Now that I’m able to render all kinds of shapes that I want and transform them in various ways, its time to use our tools to make something. A simple idea is creating an Ant Colony Simulation! The main goal here is to tax the rendering pipeline so that we can justify optimizing our program using techniques such as SIMD and Multithreading. By spawning thousands of ants and rendering thousands and individual entities, hopefully we can achieve that goal and then bring our selves back to an optimized state through these two techniques.
First things first, we need to create a simple set of rules to follow so that the simulation can work properly.
Rules:
– Ants spawn from a single location and wonder around randomly looking for food.

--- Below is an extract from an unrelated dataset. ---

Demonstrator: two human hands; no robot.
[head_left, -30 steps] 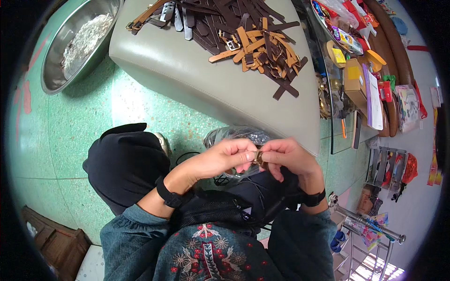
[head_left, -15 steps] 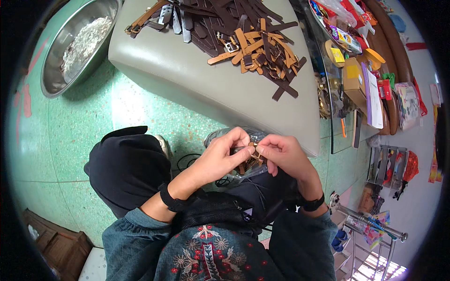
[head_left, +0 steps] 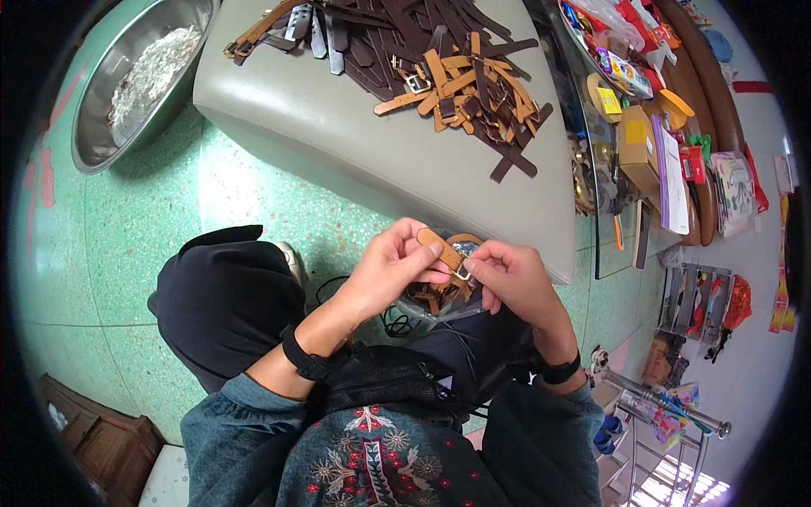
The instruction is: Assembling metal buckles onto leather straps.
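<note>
Reading the head view from afar, I pick up a steel basin (head_left: 173, 106) at ten o'clock, holding something pale and flaky, then a black-clothed knee (head_left: 228, 313) at eight. At eleven, above the hands, a padded grey worktop (head_left: 287, 110) carries a heap of dark brown straps (head_left: 363, 72). In the middle of my view, the left hand (head_left: 393, 258) has its grip closed, thumb against fingers, on the rounded end of a tan strap (head_left: 448, 253); the strap runs from there toward four o'clock to a small metal buckle (head_left: 460, 273), just above a clear plastic bag (head_left: 465, 309) of similar pieces. A heap of tan straps (head_left: 456, 84) sits on the worktop at twelve o'clock from that buckle. The right hand (head_left: 511, 275) has its grip pinching at the buckle, thumb and fingers together. I judge the step in hand to be working strap and buckle together — whether the end is fully through the frame, I can't tell. To me the next move calls for the right grip keeping the buckle steady and the left drawing the strap snug. Farther out, a cardboard box (head_left: 635, 148) lies at two o'clock.
</note>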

– While ants are wondering looking for food, they will be spawning to_home pheromones so that they can get a general idea of how to get home once they find food.
– Once they find food and start following to_home pheromones, they begin to produce to_food pheromones so that other ants can find the food they just found.
Now that we have a basic system, we should start spawning a large number of ants, somewhere around 100, have them choose a random direction and simply move straight off the screen with a little variance in direction. My ants are going to be represented by an 8×8 rectangle.
After this I wanted to introduce the concept of food so the ants can react to it. When it finds food, it “grabs” it and heads straight home. Once it deposits the food, it goes back to wondering looking for more food.
Now that this simple addition is working, I needed to put a little more effort into the “wondering” mechanic. I needed the ants to have a real forward direction, and be able to rotate smoothly across random increments looking for food or pheromones. But the problem is, I had not established yet what the sensory range looked like for the ant when it came to detecting food or pheromones. Was it simply the forward direction? Was it a triangular cone in front of the ant? What I decided to do was create three sensory rectangles that are laid out in front of the ant. These would be front-left, front, and front-right. If the ant detected something in either the front left or right sensors, it would smoothly rotate towards that direction. For now, I just want the ant to continue to rotate in random directions, but with the power of visualization, I want to make sure that all my three sensors + my forward direction are behaving as expected!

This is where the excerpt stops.